• _EXERCISE DESCRIPTION_:
Transcribe, word for word and without additions, each line below from the one containing "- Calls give" through the one containing "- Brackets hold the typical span", both ends included.

• _EXTRACTED MATERIAL_:
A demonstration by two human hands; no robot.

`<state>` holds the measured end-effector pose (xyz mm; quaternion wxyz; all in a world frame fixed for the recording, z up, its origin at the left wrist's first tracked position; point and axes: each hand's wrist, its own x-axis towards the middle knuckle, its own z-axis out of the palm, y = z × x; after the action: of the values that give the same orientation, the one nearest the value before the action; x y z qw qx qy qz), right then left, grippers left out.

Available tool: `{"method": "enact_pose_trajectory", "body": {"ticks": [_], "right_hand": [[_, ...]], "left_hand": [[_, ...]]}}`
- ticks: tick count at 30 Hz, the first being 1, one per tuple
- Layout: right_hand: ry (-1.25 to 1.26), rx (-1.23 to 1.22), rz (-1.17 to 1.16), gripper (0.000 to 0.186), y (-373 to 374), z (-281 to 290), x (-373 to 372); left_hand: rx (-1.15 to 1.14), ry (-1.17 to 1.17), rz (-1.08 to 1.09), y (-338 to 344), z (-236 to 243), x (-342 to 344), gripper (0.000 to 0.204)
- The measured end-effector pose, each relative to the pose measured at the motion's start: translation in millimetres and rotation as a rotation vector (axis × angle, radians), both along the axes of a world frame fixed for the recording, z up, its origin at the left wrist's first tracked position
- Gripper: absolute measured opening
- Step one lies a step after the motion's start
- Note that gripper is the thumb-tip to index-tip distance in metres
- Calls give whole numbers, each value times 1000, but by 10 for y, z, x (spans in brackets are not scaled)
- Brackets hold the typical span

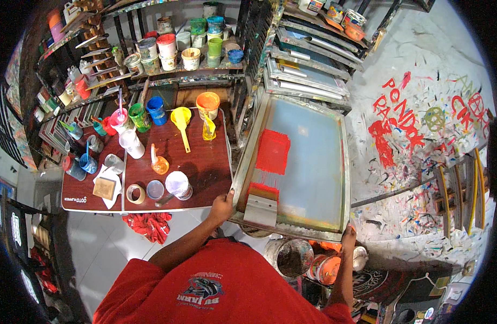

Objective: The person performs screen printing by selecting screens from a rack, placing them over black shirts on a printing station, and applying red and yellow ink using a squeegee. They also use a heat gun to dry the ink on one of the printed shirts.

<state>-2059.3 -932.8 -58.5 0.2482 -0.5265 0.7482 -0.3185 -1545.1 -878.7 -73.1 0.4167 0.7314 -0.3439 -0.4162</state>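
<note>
A large screen-printing frame [308,156] with pale blue-grey mesh is held in front of me. My left hand [222,207] is closed around its near left corner. At the near right corner my right hand [348,236] grips the frame's edge, fingers partly hidden beneath it. A block of red ink [273,152] covers the left part of the mesh, with thin red streaks below it. Nearer to me, a squeegee with a grey metal holder [261,209] lies on the mesh inside the near left corner, against more red ink.
On the left, a dark red table [205,181] carries ink pots, a yellow scoop [181,127], a roll of tape [135,193] and a white tub [178,184]. Paint-pot shelves [189,67] and a rack of frames [308,75] stand behind. Buckets [289,256] sit below the frame.
</note>
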Motion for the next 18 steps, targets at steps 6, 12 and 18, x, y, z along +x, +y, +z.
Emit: {"method": "enact_pose_trajectory", "body": {"ticks": [6, 12, 18], "right_hand": [[-123, 14, -26, 47, 535, 244, 173], [-132, -9, -15, 48, 1077, 314, 333], [27, 33, -55, 59, 1617, 319, 607]], "left_hand": [[-42, 6, 18, 440, -184, 43, 55], [-93, 55, 15, 1077, 1, 154, 53], [-2, 71, -10, 1634, 313, 516, 53]]}}
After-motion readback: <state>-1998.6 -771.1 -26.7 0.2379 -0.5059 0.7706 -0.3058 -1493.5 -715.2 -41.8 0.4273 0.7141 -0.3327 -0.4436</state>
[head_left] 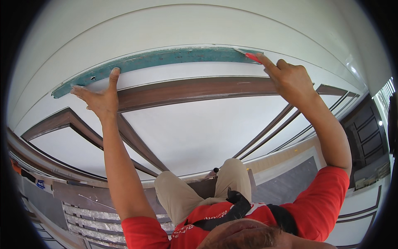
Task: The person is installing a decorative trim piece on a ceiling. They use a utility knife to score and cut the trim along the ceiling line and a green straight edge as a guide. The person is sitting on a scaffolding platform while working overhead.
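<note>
A long teal strip [166, 59], scuffed and smeared with pale material, lies against the white panelled surface above the brown trim. My left hand [101, 96] holds its left part, thumb and fingers spread apart and pressed on its lower edge. A small hole shows in the strip close to that thumb. At the strip's right end, my right hand [291, 77] is closed around a slim red-handled tool [252, 57]. Its thin pale tip points left and lies over the strip's upper edge. Whether that tip is a blade or bristles I cannot tell.
Dark brown trim [195, 89] frames white panels [186, 128] below the strip. A slatted surface [95, 222] with pale smears lies at lower left. Dark panelled doors [369, 128] stand at far right, beside a small stack of things [369, 180]. My knees are close under the trim.
</note>
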Tool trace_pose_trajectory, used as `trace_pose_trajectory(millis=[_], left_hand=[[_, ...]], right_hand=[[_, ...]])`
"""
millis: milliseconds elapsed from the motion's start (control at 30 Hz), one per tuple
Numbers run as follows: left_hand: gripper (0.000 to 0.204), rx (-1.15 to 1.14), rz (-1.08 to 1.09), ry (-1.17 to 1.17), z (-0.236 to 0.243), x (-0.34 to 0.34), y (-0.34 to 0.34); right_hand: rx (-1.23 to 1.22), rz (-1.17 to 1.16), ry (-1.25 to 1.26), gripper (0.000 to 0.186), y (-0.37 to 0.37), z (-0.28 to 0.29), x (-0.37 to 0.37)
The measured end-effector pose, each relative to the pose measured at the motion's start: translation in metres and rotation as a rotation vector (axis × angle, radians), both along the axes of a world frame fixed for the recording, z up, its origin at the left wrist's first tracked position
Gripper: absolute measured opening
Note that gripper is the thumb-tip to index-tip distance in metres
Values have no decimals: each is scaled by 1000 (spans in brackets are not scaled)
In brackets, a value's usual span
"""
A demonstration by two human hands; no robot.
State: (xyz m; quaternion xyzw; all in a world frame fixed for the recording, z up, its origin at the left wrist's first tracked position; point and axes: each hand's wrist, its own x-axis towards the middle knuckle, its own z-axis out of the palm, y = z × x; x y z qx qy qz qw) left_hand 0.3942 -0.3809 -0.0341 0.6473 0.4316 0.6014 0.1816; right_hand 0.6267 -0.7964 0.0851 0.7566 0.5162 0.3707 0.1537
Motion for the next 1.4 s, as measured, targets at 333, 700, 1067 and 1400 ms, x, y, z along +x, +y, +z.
trace_pose_trajectory(millis=[333, 700, 1067, 1400], left_hand=[[165, -17, 24, 49, 1, -4, -1], [162, -8, -3, 35, 1, 4, -4], [160, 1, -23, -4, 0, 0, -2], [161, 7, -33, -4, 5, -1, -7]], right_hand=[[60, 161, 22, 66, 15, 7, -50], [-16, 168, 39, 74, 76, 3, -36], [18, 14, -83, 63, -16, -4, 21], [127, 125, 36, 66, -14, -4, -28]])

• _ANSWER TO THIS TASK_:
- Calls give whole numbers, each value times 1000, but by 10 for y, z, x (spans in brackets are not scaled)
- Brackets hold the typical span

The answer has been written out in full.